- Task objective -
Skip the pictures, and retype the data below in full, exactly.

- Given records -
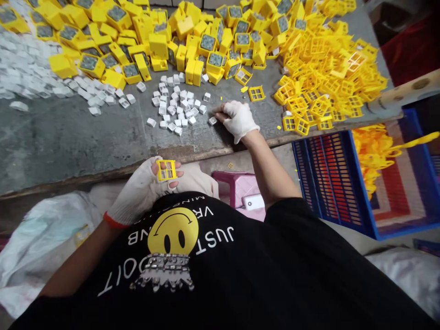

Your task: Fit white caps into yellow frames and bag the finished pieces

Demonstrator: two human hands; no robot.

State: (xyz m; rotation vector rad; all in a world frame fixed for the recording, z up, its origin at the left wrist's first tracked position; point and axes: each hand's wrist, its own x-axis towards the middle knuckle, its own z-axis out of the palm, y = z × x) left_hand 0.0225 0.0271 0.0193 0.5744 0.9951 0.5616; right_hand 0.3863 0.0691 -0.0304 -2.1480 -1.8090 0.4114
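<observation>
My left hand (147,178), in a white fingerless glove with a red cuff, holds a small yellow plastic window frame (167,170) above my lap. The frame is divided into four panes, and pale pieces seem to sit in some of them. At the bench, my right hand (239,119), gloved the same way, has its fingers drawn together at a small white plastic cap (212,121) near the edge; its thumb is mostly hidden. Just left of it lies a loose cluster of white caps (178,103). Beyond the right hand is a single yellow frame (256,93).
Yellow box-shaped housings (158,46) are heaped along the back of the grey bench (113,133). White pieces (30,68) pile at left, yellow frames (323,82) at right. Below stand a blue crate (374,224) with yellow parts and a pink stool (240,183) with a phone (253,202).
</observation>
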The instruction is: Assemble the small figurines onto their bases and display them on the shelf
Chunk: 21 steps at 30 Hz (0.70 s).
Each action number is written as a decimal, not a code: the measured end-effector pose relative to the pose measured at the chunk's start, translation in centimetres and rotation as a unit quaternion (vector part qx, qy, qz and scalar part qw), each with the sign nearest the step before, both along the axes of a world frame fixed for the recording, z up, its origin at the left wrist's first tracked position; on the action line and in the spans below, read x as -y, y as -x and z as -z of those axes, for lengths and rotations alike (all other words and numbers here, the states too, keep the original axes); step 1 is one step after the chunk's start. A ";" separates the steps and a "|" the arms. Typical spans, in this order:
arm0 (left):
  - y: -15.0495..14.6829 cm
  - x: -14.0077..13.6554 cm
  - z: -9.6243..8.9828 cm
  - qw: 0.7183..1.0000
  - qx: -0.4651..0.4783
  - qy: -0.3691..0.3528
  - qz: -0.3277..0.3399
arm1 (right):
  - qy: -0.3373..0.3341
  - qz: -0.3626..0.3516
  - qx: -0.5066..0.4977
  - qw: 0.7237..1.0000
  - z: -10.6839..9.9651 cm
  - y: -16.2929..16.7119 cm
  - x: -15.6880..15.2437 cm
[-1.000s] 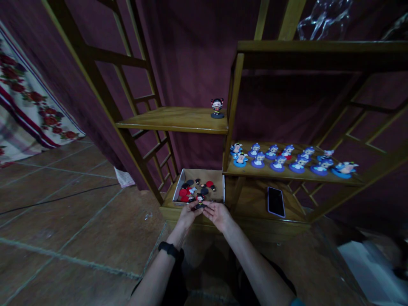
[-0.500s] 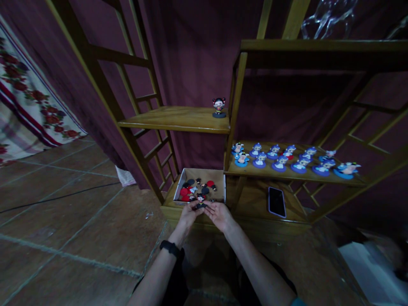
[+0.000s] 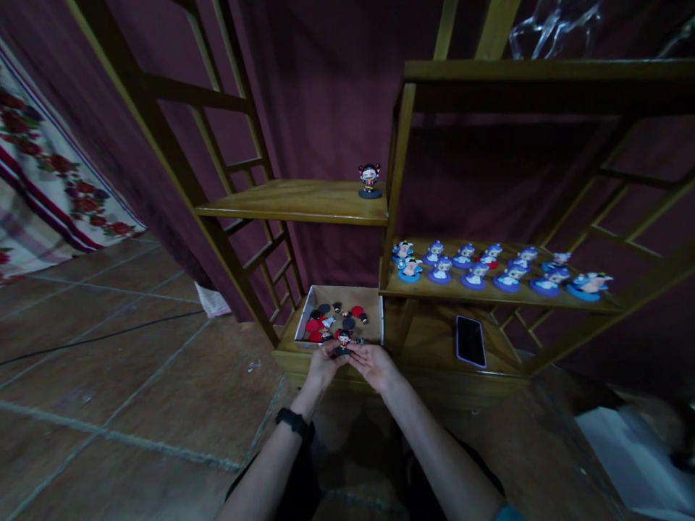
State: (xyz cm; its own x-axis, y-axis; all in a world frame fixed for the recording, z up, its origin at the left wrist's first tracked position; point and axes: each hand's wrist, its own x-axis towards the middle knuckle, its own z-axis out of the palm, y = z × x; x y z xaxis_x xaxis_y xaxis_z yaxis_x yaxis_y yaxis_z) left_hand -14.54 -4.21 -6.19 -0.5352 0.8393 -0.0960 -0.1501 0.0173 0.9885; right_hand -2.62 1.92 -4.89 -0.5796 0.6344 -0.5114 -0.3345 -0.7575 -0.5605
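Between my two hands is a small figurine (image 3: 344,338) with black hair buns and a dark round base. My left hand (image 3: 324,364) grips the base from the left, and my right hand (image 3: 372,363) pinches it from the right. Both hands are at the front edge of a shallow cardboard box (image 3: 363,293). Inside the box lie red discs (image 3: 313,325), dark discs (image 3: 348,323) and several small figure parts. A similar figurine (image 3: 370,179) stands upright on a dark base on the shelf above.
The wooden shelf unit (image 3: 293,206) surrounds the box. Several purple and blue figurines (image 3: 476,275) stand in rows on the right shelf. Below them lies a phone (image 3: 470,341). Clear plastic wrap (image 3: 554,29) rests at the top right. A black cable (image 3: 103,340) crosses the tiled floor.
The figurine in my hands has turned or tilted slightly, its face now showing more toward me. Both hands keep hold of it in nearly the same spot. The view has shifted a little.
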 end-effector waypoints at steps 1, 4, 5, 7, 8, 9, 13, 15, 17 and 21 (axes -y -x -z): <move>0.0 0.0 0.0 1.000 0.001 0.000 0.001 | 0.001 -0.001 0.000 1.000 0.0 0.0 0.0; 0.1 -0.1 0.2 1.000 -0.007 -0.002 0.009 | 0.009 -0.002 -0.004 1.000 0.3 -0.1 0.1; 0.2 -0.1 0.3 1.000 -0.011 -0.002 0.010 | 0.012 0.000 -0.005 1.000 0.4 0.0 0.1; 0.3 -0.2 0.7 1.000 -0.012 -0.005 0.008 | 0.016 0.006 -0.004 1.000 0.6 0.0 0.2; 0.4 -0.3 0.8 1.000 -0.009 -0.008 0.008 | 0.015 0.008 -0.003 1.000 0.6 0.0 0.3; 0.4 -0.3 1.0 1.000 -0.007 -0.011 0.009 | 0.014 0.011 -0.001 1.000 0.7 0.0 0.3; 0.3 -0.2 1.2 1.000 -0.003 -0.022 0.016 | 0.009 0.014 -0.001 1.000 0.8 0.0 0.5; 0.3 -0.2 1.1 1.000 -0.002 -0.021 0.017 | 0.011 0.015 -0.003 1.000 0.8 0.0 0.5; 0.2 -0.1 0.9 1.000 -0.002 -0.016 0.018 | 0.013 0.019 -0.004 1.000 0.7 0.0 0.5; 0.1 0.0 0.8 1.000 0.003 -0.010 0.009 | 0.006 0.024 -0.011 1.000 0.6 0.0 0.6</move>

- Task result -
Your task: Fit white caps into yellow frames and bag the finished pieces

Demonstrator: two human hands; no robot.

State: (xyz m; rotation vector rad; all in a world frame fixed for the recording, z up, its origin at the left wrist's first tracked position; point and axes: each hand's wrist, its own x-axis towards the middle knuckle, its own z-axis out of the palm, y = z × x) left_hand 0.0225 0.0271 0.0193 0.5744 0.9951 0.5616; right_hand 0.3863 0.0691 -0.0304 -2.1480 -1.8090 0.4114
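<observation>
My left hand (147,178), in a white fingerless glove with a red cuff, holds a small yellow plastic window frame (167,170) above my lap. The frame is divided into four panes, and pale pieces seem to sit in some of them. At the bench, my right hand (239,119), gloved the same way, has its fingers drawn together at a small white plastic cap (212,121) near the edge; its thumb is mostly hidden. Just left of it lies a loose cluster of white caps (178,103). Beyond the right hand is a single yellow frame (256,93).
Yellow box-shaped housings (158,46) are heaped along the back of the grey bench (113,133). White pieces (30,68) pile at left, yellow frames (323,82) at right. Below stand a blue crate (374,224) with yellow parts and a pink stool (240,183) with a phone (253,202).
</observation>
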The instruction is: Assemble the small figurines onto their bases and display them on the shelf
Chunk: 21 steps at 30 Hz (0.70 s).
Each action number is written as a decimal, not a code: the measured end-effector pose relative to the pose measured at the chunk's start, translation in centimetres and rotation as a unit quaternion (vector part qx, qy, qz and scalar part qw), each with the sign nearest the step before, both along the axes of a world frame fixed for the recording, z up, its origin at the left wrist's first tracked position; on the action line and in the spans below, read x as -y, y as -x and z as -z of those axes, for lengths and rotations alike (all other words and numbers here, the states too, keep the original axes); step 1 is one step after the chunk's start. A ";" separates the steps and a "|" the arms. Typical spans, in this order:
arm0 (left):
  - y: -15.0495..14.6829 cm
  - x: -14.0077..13.6554 cm
  - z: -9.6243..8.9828 cm
  - qw: 0.7183..1.0000
  - qx: -0.4651..0.4783
  - qy: -0.3691..0.3528
  - qz: -0.3277..0.3399
arm1 (right):
  - qy: -0.3373..0.3341
  - qz: -0.3626..0.3516
  - qx: -0.5066..0.4977
  - qw: 0.7237..1.0000
  - z: -10.6839..9.9651 cm
  - y: -16.2929..16.7119 cm
  - x: -15.6880..15.2437 cm
[-1.000s] 
[-0.500s] 
[+0.000s] 
State: (xyz cm; its own x-axis, y-axis; all in a world frame fixed for the recording, z up, its origin at the left wrist's first tracked position; point and axes: each hand's wrist, its own x-axis towards the middle knuckle, its own z-axis out of the palm, y = z × x; x y z xaxis_x xaxis_y xaxis_z yaxis_x yaxis_y yaxis_z) left_hand -14.54 -4.21 -6.19 -0.5352 0.8393 -0.0960 -0.1501 0.0173 0.9885; right_hand -2.62 1.92 -4.89 -0.5796 0.6344 -0.5114 -0.3345 -0.7575 -0.5605
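Between my two hands is a small figurine (image 3: 344,338) with black hair buns and a dark round base. My left hand (image 3: 324,364) grips the base from the left, and my right hand (image 3: 372,363) pinches it from the right. Both hands are at the front edge of a shallow cardboard box (image 3: 363,293). Inside the box lie red discs (image 3: 313,325), dark discs (image 3: 348,323) and several small figure parts. A similar figurine (image 3: 370,179) stands upright on a dark base on the shelf above.
The wooden shelf unit (image 3: 293,206) surrounds the box. Several purple and blue figurines (image 3: 476,275) stand in rows on the right shelf. Below them lies a phone (image 3: 470,341). Clear plastic wrap (image 3: 554,29) rests at the top right. A black cable (image 3: 103,340) crosses the tiled floor.
The figurine in my hands has turned or tilted slightly, its face now showing more toward me. Both hands keep hold of it in nearly the same spot. The view has shifted a little.
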 end-effector waypoints at steps 1, 4, 5, 7, 8, 9, 13, 15, 17 and 21 (axes -y -x -z): <move>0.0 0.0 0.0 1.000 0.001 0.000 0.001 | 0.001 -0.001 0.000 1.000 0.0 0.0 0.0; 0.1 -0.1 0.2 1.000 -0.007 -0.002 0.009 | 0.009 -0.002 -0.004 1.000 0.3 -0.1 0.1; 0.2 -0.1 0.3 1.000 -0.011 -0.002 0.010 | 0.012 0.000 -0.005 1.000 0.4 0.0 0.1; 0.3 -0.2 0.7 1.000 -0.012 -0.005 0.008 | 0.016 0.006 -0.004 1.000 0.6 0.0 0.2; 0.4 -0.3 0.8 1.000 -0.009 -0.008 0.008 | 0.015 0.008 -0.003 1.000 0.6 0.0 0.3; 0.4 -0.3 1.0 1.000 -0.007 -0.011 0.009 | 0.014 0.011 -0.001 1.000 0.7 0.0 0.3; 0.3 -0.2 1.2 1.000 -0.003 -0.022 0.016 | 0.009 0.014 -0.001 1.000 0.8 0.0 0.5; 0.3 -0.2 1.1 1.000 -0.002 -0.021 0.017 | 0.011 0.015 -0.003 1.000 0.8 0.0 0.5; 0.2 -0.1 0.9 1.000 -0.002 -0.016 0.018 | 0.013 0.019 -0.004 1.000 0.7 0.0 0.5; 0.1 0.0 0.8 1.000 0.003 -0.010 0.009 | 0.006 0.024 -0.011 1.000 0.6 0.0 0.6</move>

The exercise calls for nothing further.